**The problem**:
The lines from the top of the material below through the line containing "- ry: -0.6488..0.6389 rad" are to be printed exactly, with pictures omitted.
◇ ◇ ◇ ◇ ◇ ◇ ◇
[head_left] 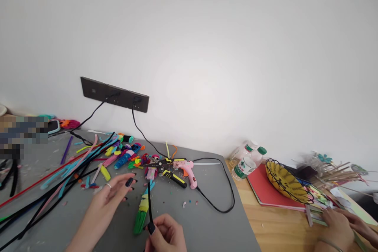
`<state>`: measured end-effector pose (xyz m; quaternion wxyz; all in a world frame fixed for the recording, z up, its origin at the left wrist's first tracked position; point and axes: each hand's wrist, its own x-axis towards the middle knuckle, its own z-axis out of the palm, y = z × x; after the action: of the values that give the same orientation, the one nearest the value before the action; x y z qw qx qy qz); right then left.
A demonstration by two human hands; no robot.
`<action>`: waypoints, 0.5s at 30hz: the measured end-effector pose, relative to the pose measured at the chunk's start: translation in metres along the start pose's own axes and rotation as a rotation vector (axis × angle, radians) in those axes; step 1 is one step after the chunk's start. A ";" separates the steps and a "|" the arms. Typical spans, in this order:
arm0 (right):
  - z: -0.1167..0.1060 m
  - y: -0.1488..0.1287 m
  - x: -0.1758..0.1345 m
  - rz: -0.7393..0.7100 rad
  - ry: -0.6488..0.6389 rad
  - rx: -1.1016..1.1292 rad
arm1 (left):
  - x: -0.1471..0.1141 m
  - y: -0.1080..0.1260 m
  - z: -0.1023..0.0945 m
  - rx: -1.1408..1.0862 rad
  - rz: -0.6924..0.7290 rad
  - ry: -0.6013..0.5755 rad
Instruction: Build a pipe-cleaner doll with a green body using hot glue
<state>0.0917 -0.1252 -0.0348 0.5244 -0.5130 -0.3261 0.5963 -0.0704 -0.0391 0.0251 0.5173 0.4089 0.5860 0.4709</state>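
Note:
My right hand (167, 233) is at the bottom centre, thumb and fingers pinched on a black pipe cleaner (150, 202) that points up and away from me. To its left, my left hand (116, 191) hovers over the grey mat with fingers loosely bent and apart, and nothing shows in them. Between the hands lies a wrapped pipe-cleaner piece (142, 208), green at the near end, then yellow and light blue. Beyond it are yellow-and-black pliers (174, 178) and a pink glue gun (190, 173). Long loose pipe cleaners (79, 165) in black, pink, blue and red spread on the left.
Small colourful pipe-cleaner figures (126, 157) lie near the wall. Cords run to a dark socket strip (115, 94). On the wooden table at right are plastic bottles (246, 161), a red folder (262, 189), a yellow basket (285, 181) and another person's hands (339, 226).

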 end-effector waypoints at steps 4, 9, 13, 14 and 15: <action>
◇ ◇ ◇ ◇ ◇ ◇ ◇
**Output for this exercise**:
[head_left] 
`<state>`: measured end-effector pose (xyz m; quaternion wxyz; all in a world frame fixed for the recording, z up, its origin at the left wrist's first tracked position; point and axes: each hand's wrist, its own x-axis towards the middle knuckle, its own z-axis out of the palm, y = z × x; after the action: of the values that give the same orientation, the one nearest the value before the action; x y z qw qx qy qz); right then left.
A demonstration by two human hands; no robot.
`<action>`: waypoints, 0.5s at 30hz: the measured end-effector pose, relative to the pose measured at the chunk's start: translation in metres along the start pose's own axes and rotation as a rotation vector (axis × angle, radians) in those axes; step 1 is one step after the chunk's start. A ";" separates the steps and a "|" the arms. Typical spans, in this order:
arm0 (right):
  - z: -0.1167..0.1060 m
  - y: -0.1488..0.1287 m
  - x: -0.1758..0.1345 m
  - rz: -0.7393..0.7100 rad
  - ry: -0.6488..0.6389 rad

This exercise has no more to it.